We are looking for experienced full-time or part-time contract HCC coders (Medicare Risk Adjustment Coders) ASAP!  Position will be remote and will start ASAP if qualified and dedicated, committed to project. 



Responsibilities:



•    Review and assign codes, assessment documentation and accurately translate medical information into the appropriate code.  Ensure needed documentation is present to validate the code.  Any issues to the lead or management, as appropriate.



•    Must meet daily/weekly coding volumes



•    Provide support regarding the documentation and coding needed to successfully execute the department goals.
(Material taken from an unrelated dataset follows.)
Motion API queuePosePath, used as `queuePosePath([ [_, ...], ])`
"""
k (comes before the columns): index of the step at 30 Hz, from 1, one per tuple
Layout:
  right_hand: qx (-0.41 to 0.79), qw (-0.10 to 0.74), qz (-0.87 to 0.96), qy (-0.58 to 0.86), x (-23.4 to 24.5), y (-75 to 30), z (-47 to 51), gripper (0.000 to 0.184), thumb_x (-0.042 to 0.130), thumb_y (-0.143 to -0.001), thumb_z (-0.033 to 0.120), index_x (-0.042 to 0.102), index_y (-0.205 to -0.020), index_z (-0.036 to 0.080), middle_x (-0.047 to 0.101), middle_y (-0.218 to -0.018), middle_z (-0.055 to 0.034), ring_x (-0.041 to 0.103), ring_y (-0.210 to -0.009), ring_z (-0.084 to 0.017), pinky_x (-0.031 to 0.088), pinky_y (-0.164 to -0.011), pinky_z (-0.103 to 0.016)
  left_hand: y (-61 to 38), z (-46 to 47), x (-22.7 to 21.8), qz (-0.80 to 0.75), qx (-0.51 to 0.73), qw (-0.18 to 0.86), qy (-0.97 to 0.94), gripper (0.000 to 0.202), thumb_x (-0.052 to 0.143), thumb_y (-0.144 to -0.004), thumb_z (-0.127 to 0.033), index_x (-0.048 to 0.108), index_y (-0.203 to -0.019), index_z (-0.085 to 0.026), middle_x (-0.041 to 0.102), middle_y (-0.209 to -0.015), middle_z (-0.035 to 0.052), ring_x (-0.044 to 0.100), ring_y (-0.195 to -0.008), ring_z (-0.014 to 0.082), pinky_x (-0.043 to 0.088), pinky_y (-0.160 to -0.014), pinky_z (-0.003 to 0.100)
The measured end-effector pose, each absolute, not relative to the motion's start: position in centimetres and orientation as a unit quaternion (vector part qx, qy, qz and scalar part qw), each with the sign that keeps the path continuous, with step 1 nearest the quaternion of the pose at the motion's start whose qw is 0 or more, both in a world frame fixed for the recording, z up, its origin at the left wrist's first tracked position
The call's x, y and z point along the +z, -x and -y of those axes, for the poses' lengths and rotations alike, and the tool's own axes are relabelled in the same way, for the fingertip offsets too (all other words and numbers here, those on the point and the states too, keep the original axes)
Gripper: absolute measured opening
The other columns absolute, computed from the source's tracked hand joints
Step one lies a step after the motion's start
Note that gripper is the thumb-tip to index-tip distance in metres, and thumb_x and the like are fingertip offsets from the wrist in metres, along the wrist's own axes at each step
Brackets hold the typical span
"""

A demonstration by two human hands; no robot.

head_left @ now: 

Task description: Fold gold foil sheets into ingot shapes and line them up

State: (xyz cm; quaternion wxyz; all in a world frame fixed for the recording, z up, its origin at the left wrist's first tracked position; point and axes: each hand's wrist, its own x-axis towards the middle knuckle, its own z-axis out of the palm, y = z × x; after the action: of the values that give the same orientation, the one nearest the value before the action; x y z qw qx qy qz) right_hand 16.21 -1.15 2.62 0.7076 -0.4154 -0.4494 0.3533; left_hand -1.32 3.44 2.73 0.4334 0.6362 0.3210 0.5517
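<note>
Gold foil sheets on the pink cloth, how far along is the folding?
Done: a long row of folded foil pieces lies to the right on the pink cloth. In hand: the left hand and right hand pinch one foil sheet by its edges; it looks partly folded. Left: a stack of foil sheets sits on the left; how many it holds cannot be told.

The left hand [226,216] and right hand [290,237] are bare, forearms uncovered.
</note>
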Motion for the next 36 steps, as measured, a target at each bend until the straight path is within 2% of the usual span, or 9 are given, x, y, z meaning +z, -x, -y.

•   Enter information into a comprehensive tracking and management tool for assigned network. Track all HCC coding activities ensure that all tasks are completed in a timely manner.  Correlate activities, processes and HCC results/ metrics to evaluate outcomes.



Please send resume to:



anelson@e-codesolutions.com


----------



## Chocolatemama (Dec 3, 2012)

*Pay check*

How do this company pay their employee?   Once week, every 2 weeks, Once a month, when the project is finish or when you get the money from the clinic..


----------



## slivingston (Dec 4, 2012)

Can you tell us what the pay is for this position (hourly, or per report) and frequency of pay?  Thank you in advance.


----------



## angelamhickman@gmail.com (May 5, 2016)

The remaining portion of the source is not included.